- **DATA PROVIDED**
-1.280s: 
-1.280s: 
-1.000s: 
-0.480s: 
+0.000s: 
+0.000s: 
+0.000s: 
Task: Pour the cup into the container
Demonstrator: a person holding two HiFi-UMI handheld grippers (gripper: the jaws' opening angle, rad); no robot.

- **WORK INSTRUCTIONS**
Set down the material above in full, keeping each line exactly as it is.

- **OUTPUT OF THE TASK**
-1.280s: 
-1.280s: 
-1.000s: 
-0.480s: 
+0.000s: 
+0.000s: 
+0.000s: 
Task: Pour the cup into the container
Demonstrator: a person holding two HiFi-UMI handheld grippers (gripper: the jaws' opening angle, rad); no robot.

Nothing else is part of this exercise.